Figure 7. Functional Enrichment Analysis Between High and Low-Risk Groups. (A) GO enrichment results; (B) KEGG pathways; (C) GSEA analysis.

Genetic alteration analysis of MRlncRNAs

Genetic alterations of MRlncRNAs were analyzed using the cBioPortal database. Mutations in LINC00839 and MIR4435-2HG were detected in 175 of 348 sequenced LIHC samples (Figure 8A). Clinical analysis revealed significant differences between the mutation and non-mutation groups in Buffa Hypoxia Score, Winter Hypoxia Score, Aneuploidy Score, Ragnum Hypoxia Score, Fraction Genome Altered, Last Communication Contact, and Neoplasm Histologic Grade (Figure 8B). Survival analysis showed that genetic alterations of prognostic MRlncRNAs were significantly associated with shorter overall survival (OS, P = 0.0390), but not with progression-free survival (PFS, P = 0.250) or disease-free survival (DFS, P = 0.174) (Figure 8C). Compared to low-expression patients, high-expression patients had higher proportions of Tumor Mutational Burden (TMB) and Microsatellite Instability (MSI) (Figure 8D). TMB, MSI, and mRNAsi scores were significantly higher in the high-risk group (Figure 8E). Survival analysis indicated that high TMB and MSI scores were associated with poorer OS (Figure 8F).

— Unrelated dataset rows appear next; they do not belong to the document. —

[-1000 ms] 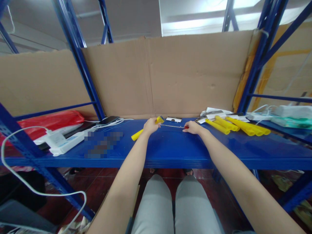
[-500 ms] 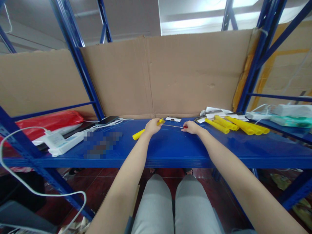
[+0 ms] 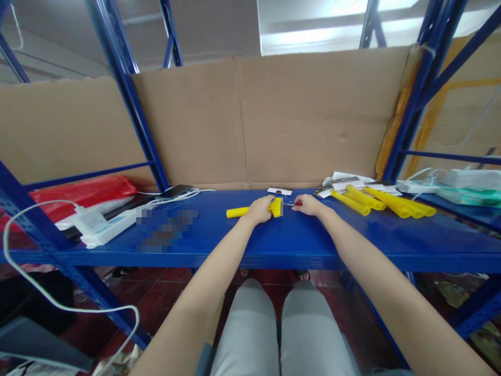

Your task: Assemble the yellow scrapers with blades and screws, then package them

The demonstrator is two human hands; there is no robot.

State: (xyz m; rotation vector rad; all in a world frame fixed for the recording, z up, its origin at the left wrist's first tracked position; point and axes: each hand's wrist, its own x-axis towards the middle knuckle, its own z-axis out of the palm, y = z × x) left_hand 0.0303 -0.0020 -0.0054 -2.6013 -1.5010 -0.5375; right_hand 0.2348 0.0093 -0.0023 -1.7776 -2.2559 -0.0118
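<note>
My left hand [image 3: 260, 210] is closed around a yellow scraper [image 3: 237, 212], its long handle pointing left. Past my fingers, the flared scraper head shows a flat strip along its right edge. My right hand [image 3: 307, 204] pinches a thin screwdriver [image 3: 297, 204] by its red handle. The metal shaft points left at the scraper head; whether its tip touches cannot be made out. Both hands are low over the blue shelf [image 3: 289, 237]. Just behind them lies a small white card [image 3: 280, 191] with a dark edge.
Several yellow tubular handles [image 3: 391, 202] lie to the right, before white papers [image 3: 340, 180]. On the left are a white power strip [image 3: 111, 230], a dark phone-like object [image 3: 176, 192] and a red bag [image 3: 86, 190]. A cardboard panel [image 3: 274, 120] closes off the back.
My left hand has shifted right, bringing the scraper closer to the screwdriver. The scraper has turned so its wide head shows. My right hand has stayed nearly in place.
</note>
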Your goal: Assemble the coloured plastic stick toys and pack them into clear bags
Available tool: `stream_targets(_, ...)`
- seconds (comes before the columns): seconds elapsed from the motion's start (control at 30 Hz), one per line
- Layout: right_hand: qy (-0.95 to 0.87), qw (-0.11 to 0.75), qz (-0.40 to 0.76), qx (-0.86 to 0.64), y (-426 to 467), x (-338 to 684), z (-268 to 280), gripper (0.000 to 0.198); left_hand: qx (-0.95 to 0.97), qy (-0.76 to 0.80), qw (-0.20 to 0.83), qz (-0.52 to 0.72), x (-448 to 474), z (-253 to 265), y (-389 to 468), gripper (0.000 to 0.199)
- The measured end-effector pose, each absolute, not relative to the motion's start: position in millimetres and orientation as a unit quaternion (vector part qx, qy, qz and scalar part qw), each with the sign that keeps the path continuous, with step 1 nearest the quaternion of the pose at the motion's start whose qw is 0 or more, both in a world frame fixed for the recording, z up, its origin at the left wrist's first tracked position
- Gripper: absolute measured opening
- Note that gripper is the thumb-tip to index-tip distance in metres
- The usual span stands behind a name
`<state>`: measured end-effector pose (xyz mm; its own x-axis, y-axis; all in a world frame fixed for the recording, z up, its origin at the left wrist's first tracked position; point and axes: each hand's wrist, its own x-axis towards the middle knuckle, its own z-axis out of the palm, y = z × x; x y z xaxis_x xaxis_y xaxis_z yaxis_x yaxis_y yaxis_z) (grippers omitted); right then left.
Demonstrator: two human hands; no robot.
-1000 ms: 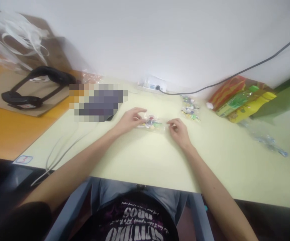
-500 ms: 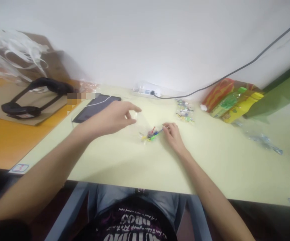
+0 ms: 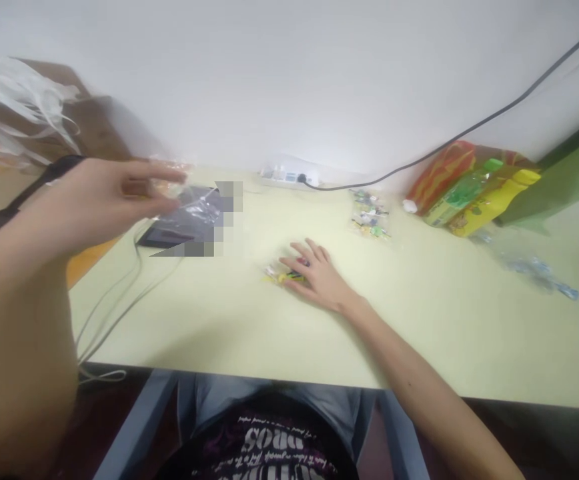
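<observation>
The left hand is up high at the far left; its thumb and first finger have a gap between them, and I cannot tell if they hold anything; a shiny clear film shows just past its fingertips, in front of a dark tablet, and may hang from them, but it is too blurry to be sure; a black frame is partly hidden behind this hand, with white straps farther back; thin cords lie below its fingers; if the film is in this hand, a light pinch on one edge seems best, with the film kept clear of the cords so it does not catch.

The little coloured bits lie on the table, well to the right of the left hand and partly under the fingers of the right hand; that hand is spread wide and pinches nothing that I can see; I cannot tell if its fingers press on the bits or sit just over them; soft, flat fingers look right here, since a hard push could send small bits sliding off; slow, small moves should keep them in one heap.

Past the right hand's fingertips, near the wall, lies a clear bag of more bits.
</observation>
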<state>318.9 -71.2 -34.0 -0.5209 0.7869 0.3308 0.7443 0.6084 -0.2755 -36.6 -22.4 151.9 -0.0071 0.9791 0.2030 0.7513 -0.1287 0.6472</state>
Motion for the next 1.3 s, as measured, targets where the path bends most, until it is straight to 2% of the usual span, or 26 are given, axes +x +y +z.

Additionally, survival analysis combining risk score with TMB and MSI revealed that patients in the low TMB + low-risk score group had better OS than those in the high TMB + high-risk score group (P < 0.001), and the low MSI + low-risk score group had better OS than the high MSI + high-risk score group (P < 0.001) (Figure 8G).

Figure 8

Figure 8. Genetic Alterations Associated with MRlncRNAs. (A) Oncoprint displaying somatic mutations in the LIHC tumor cohort; (B) Correlation between MRlncRNA alterations and various clinicopathological factors in LIHC, including Buffa Hypoxia Score, Winter Hypoxia Score, Aneuploidy Score, Ragnum Hypoxia Score, Fraction Genome Altered, Neoplasm Histologic Grade, and Last Communication Contact from Initial Pathologic Diagnosis Date; (C) Genetic alterations of MRlncRNAs in LIHC tissues correlated with shorter OS, PFS, and DFS in patients; (D) Distribution of TMB and MSI scores in high-expression and low-expression groups; (E) Differences in TMB and MSI between high and low-risk score groups in LIHC; (F) Kaplan-Meier survival curves for high and low TMB, MSI groups in LIHC; (G) Kaplan-Meier survival curves of four groups classified by risk score and TMB, MSI in LIHC.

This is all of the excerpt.